> [PROBLEM DETAILS]: Check the listing below line by line and report how many lines hold "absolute", with no other words.

++++++++

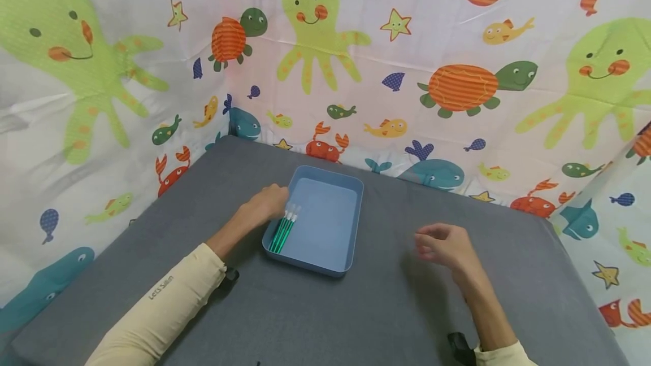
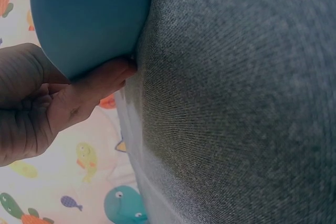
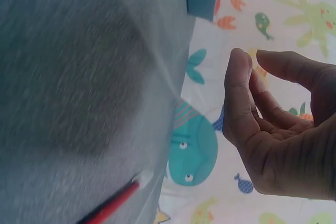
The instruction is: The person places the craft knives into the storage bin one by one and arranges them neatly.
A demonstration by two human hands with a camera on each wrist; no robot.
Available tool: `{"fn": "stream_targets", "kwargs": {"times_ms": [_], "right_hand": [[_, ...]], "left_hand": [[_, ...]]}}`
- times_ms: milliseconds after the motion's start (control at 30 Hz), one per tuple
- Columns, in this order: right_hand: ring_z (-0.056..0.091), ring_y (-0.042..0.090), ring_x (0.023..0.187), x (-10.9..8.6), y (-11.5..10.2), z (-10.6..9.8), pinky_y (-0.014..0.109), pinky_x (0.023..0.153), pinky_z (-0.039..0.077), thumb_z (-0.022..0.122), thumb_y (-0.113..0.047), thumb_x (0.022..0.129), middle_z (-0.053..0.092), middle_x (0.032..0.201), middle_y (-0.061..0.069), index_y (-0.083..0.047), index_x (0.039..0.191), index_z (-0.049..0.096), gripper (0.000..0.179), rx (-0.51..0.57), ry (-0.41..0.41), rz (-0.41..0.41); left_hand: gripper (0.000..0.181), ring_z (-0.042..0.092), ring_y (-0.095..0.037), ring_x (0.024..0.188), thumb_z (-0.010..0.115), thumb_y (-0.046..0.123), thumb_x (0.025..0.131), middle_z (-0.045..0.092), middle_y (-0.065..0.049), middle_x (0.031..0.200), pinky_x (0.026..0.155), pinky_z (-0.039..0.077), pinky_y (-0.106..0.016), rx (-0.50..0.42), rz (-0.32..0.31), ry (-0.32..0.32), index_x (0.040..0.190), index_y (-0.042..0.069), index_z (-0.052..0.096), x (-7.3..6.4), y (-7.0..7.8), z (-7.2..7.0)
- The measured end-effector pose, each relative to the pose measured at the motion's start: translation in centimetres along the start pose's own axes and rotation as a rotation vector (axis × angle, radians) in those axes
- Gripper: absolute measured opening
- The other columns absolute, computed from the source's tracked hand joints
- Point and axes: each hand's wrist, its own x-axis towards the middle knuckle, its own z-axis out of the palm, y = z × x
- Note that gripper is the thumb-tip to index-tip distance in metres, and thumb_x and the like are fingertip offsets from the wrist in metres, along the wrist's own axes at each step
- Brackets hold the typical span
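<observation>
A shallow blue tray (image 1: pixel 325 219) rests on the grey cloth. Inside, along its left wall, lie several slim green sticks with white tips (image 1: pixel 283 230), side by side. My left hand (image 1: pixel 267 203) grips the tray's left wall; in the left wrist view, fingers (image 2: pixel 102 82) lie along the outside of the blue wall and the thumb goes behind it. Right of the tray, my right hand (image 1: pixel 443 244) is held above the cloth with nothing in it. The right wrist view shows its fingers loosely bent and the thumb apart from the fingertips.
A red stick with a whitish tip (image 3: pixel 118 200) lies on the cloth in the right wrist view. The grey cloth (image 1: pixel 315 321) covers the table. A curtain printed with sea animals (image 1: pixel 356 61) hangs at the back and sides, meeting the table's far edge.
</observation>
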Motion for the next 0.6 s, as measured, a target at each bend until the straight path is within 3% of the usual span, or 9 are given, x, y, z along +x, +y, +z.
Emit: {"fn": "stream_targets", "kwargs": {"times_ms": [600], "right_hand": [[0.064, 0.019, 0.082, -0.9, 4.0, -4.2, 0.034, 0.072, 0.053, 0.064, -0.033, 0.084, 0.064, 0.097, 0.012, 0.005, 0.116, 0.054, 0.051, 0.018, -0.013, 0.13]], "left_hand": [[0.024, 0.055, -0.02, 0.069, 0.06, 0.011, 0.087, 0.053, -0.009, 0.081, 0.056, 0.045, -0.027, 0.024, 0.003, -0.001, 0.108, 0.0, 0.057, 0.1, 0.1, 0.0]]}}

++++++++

> [TASK RESULT]: 2